:: Work to be completed ::
Would you give the listing again exactly, without its images?

:: Source material ::
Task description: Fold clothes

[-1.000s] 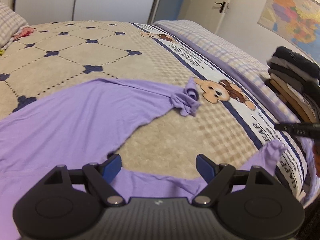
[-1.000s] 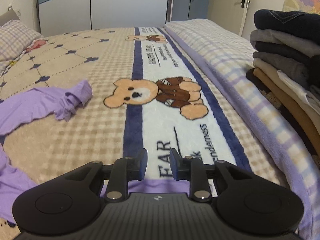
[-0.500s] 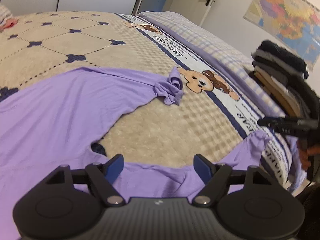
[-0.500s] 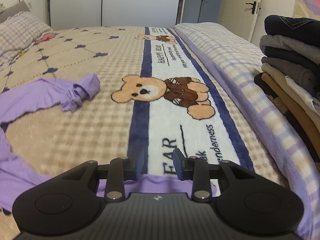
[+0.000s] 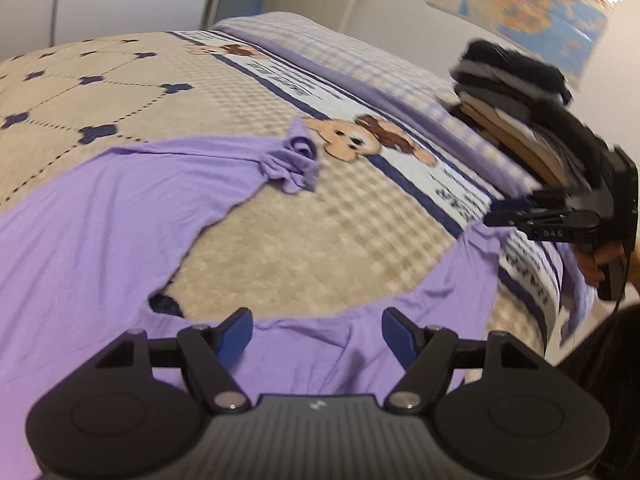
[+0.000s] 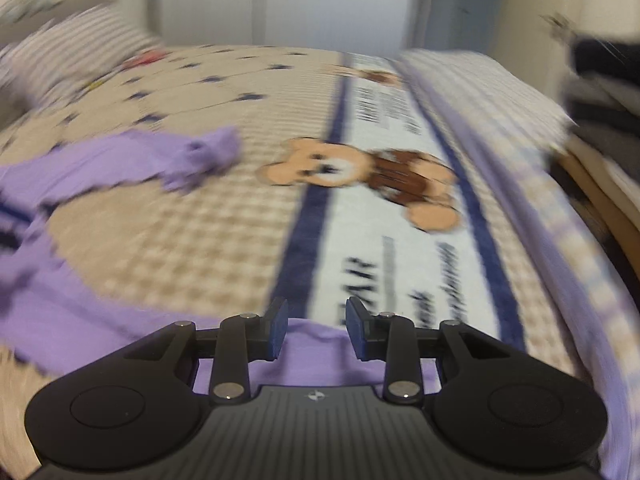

:: Task output ::
Task description: Fold clothes

[-1.000s] 
[-1.000s] 
[-0.500s] 
[-0.500s] 
[+0.000s] 
[+0.000s] 

Nothing remains to be done, and the exercise is complete.